If you're looking for a really fun way to grow succulents (and many other plants) why not make Moss Balls to grow them on? These are also called 'kokedama' if they're made the traditional way, with balls of special clay soil.
As with all my other crafts, I've given these my own twist to make them super easy to make with just a few supplies;
Fill the lengths of panty hose with the soil - be generous, as the nylon panty hose will stretch into a ball shape.
The panty hose pieces can be easily knotted to form a bag shape out of the tube that you will have once the pieces are cut out of the legs.
Hint; tie the lower end and then turn the bag inside out - this will hide the ends so they won't show.
Place the ball on a piece of sheet moss - I found this growing on rocks on my property; you can also buy this kind of moss too.
Wrap the string around, to hold the moss in place. It's important that it makes contact with the panty hose as tightly as possible.
Cut the roots off your succulents, and place them on the ball - you can gently work the chicks under the string to hold them in place - they'll root quickly through the moss and panty hose into the soil.

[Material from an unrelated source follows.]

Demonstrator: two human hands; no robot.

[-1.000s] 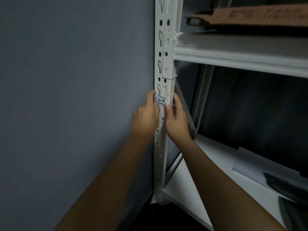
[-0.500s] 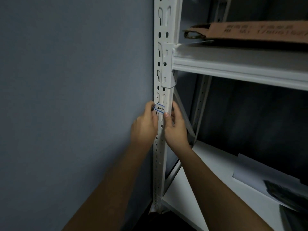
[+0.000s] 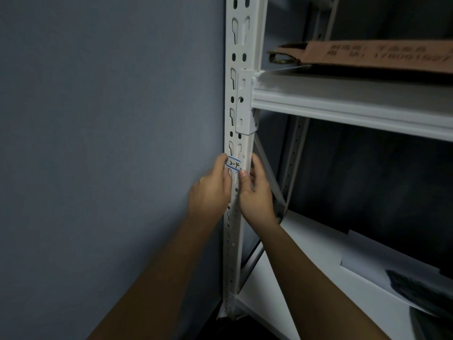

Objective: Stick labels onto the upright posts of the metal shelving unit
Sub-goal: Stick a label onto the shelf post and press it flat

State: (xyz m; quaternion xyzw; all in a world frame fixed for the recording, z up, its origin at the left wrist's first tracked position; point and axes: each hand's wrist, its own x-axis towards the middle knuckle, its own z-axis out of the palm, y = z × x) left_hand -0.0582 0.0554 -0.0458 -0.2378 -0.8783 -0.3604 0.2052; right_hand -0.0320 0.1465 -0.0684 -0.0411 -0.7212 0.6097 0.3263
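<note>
Head view: a small white blue-edged paper label [image 3: 233, 164] marked "2-4" lies on the white perforated metal post [image 3: 241, 69]; the left hand [image 3: 209, 192] pinches its left end; the right hand [image 3: 256, 192] curls around the post, thumb at the label's lower right corner.

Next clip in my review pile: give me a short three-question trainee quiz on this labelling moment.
1. What is handwritten on the label?
2. True or false: the label sits on the upright post above the shelf beam bracket.
3. Which item lies on the upper shelf? A) a cardboard box B) a paint tin C) a drill

Key:
1. "2-4", inside a blue border.
2. False. It sits below the bracket, with the left hand at its left edge and the right hand at its lower right corner.
3. A, the cardboard box.
</note>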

Happy Sempervivum in it's new home; These are going to be hung in a tree, where they can get more moss spores landing on them.

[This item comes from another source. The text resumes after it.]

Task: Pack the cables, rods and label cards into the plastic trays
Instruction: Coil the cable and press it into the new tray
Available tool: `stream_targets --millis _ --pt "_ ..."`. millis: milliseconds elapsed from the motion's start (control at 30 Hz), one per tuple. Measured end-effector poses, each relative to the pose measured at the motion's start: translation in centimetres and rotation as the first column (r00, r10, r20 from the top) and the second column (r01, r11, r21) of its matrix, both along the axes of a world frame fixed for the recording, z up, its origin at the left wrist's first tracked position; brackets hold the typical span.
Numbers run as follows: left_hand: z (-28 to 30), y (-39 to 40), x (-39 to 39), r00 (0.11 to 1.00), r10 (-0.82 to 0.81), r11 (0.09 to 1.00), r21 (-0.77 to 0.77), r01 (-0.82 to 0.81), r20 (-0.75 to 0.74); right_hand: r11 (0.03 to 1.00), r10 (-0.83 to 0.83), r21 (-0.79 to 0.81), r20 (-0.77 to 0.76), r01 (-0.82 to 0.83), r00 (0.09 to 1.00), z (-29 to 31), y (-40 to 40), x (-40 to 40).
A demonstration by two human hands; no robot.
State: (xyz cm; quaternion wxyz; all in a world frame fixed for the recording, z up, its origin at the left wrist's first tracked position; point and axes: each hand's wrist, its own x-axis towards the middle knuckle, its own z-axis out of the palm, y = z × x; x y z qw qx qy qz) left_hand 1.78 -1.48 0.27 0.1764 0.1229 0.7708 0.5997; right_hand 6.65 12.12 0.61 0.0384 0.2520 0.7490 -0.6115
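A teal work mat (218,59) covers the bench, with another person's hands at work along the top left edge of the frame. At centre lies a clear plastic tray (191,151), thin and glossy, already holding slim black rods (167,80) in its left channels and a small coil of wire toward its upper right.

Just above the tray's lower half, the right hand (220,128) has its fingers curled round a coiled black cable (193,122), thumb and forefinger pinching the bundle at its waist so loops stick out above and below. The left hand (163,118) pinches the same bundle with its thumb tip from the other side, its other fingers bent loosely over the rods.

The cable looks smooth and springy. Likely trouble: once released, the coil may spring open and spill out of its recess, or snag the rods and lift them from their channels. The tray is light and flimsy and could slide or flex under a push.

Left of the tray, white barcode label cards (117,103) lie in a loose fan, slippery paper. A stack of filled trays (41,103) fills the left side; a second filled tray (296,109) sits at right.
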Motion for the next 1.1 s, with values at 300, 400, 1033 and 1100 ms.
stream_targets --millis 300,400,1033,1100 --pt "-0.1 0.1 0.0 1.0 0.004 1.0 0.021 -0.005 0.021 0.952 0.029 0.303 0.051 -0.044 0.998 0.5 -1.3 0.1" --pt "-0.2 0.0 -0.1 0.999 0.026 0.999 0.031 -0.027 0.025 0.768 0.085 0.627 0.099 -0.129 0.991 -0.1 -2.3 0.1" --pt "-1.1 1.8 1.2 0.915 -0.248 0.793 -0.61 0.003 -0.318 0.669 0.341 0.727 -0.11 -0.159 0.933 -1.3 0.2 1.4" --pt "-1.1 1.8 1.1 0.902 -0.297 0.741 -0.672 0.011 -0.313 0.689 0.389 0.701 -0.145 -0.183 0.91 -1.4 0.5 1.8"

Eventually, if the nylon doesn't break down too quickly, they'll be covered in natural moss, not just moss sheets.
Periodically, they'll need to be put into a shallow tray where they can be thoroughly watered.
You can spray them daily to encourage the moss to grow into the soil through the panty hose and help keep it from drying out.
Hang them in a window or other bright place indoors, or in a tree, water occasionally and enjoy.
I looked at these, which were sitting on a screen to keep them exposed to the air all around, and to my surprise, the moss is getting established!
Time for an overhaul, and because the wool yarn I originally used to string them together was rotted, I've used tie wire.
For now, they're hanging in a tree where they'll get exposed to the elements, just what moss likes.